Nominally, `make` will generate a ton of files and generate the Milkyway file for the cell(s) you’ve specified.

### B.4.2 Synthesis

We strongly recommend taking a look at Section B.5.2 before proceeding.

In the directory `dc-syn`,

- Modify the `Makefile` such that the toplevel and toplevel instance are those of what you’re synthesizing
  - `dc_setup.tcl`, modify the variable `RTL_FILES` to point to the Verilog of interest.
  - `make`

### B.4.3 Place-and-Route

We strongly recommend taking a look at Section B.5.3 before proceeding.

In the directory `icc-par`, you can run `make dp_hier` to run the first portion of the place-and-route (no optimization, strictly for examining device placement). `make ic` will finish the rest of the place-and-route where the previous command left off.
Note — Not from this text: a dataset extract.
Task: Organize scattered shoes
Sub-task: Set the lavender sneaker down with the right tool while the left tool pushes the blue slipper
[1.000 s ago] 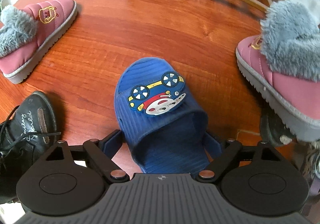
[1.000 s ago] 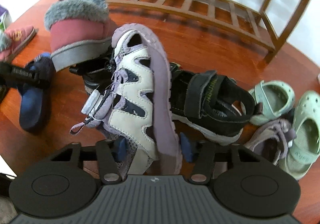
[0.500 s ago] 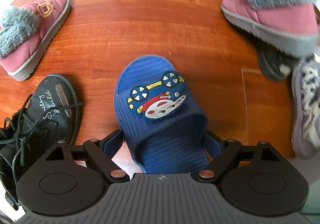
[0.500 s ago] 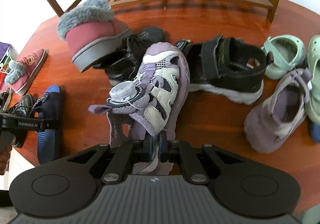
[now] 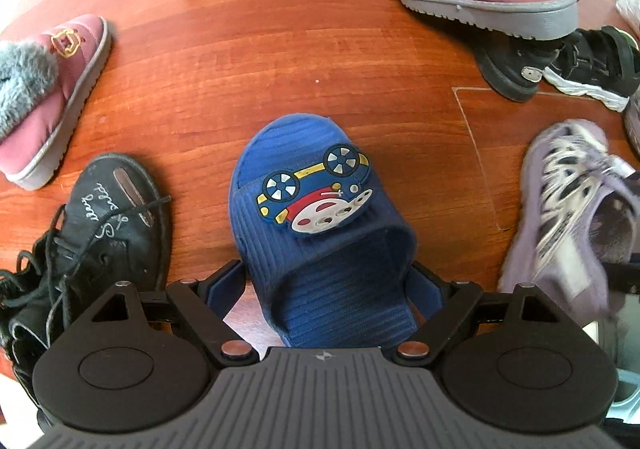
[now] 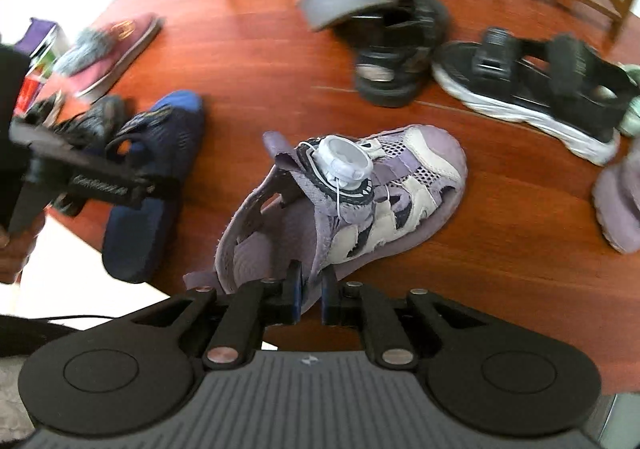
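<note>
Here the blue slipper (image 5: 320, 233) lies on the wooden floor (image 5: 280, 49) gripped across its heel by my wide-spread left gripper (image 5: 326, 285), while my right gripper (image 6: 309, 291), pressed nearly together, pinches the lilac sandal's (image 6: 360, 201) heel edge beside it.

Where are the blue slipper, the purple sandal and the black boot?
blue slipper (image 5: 316, 185): left wrist view, on its cartoon strap.
purple sandal (image 6: 348, 161): right wrist view, on its white dial.
black boot (image 5: 108, 209): left wrist view, on its toe.
</note>
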Demonstrator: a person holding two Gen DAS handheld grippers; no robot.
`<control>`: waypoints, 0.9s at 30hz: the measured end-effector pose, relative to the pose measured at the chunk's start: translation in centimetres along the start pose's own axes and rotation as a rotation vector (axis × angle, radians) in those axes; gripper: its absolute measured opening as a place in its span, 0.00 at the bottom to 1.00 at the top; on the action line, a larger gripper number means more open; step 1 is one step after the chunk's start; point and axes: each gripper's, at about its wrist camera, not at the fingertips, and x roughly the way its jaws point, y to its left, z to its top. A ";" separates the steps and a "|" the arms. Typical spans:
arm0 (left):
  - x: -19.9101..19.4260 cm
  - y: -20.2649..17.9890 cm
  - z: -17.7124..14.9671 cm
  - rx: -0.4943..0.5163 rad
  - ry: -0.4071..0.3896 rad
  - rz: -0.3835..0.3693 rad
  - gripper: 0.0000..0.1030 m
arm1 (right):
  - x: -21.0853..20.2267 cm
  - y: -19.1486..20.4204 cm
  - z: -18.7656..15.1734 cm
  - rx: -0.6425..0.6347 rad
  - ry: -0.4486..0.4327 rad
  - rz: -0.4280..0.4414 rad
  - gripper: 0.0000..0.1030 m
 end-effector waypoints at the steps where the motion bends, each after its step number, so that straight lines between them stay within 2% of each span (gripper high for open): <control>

Alternatively, you can run `make run` and have both run with no intermediate break.

### B.5 Known Idiosyncrasies

#### B.5.1 General

- Cadence Virtuoso 6.1.7 experiences issues with streaming in/out GDS files for SCM3C which cause it to fail LVS. We’ve confirmed stream-in/out correctness in Virtuoso 6.1.8 and 6.1.5.
APPENDIX B. SCM3C DIGITAL FLOW DOCUMENTATION

B.5.2 Synthesis

- Ensure that all of your source Verilog is synthesizable! This means you need to go through and ensure that there are no initial begin statements which are active come synthesis time. (Example: correlator.v) Rather than warning us, Design Compiler crapped out and tied every single output in the result to logical 0.

- Version compatibility between DC and Formality is a serious issue. In particular, the auto-generated files from newer versions of DC cannot be read by slightly older versions of Formality. This is an issue even for versions which are 1-2 iterations apart.

B.5.3 Place-and-Route

- Check your log files to make sure your scripts finished correctly. We discovered that certain setting configurations (e.g. specifying the location of the pin HCLK, specifying a specific no-route gap at the top of the aux digital plan group) would cause the tool to crash very consistently and in the same respective location in the scripts. We’re 100% confident the issue wasn’t us; the software would literally “encounter a fatal error”, spit out a stack trace, and then fail.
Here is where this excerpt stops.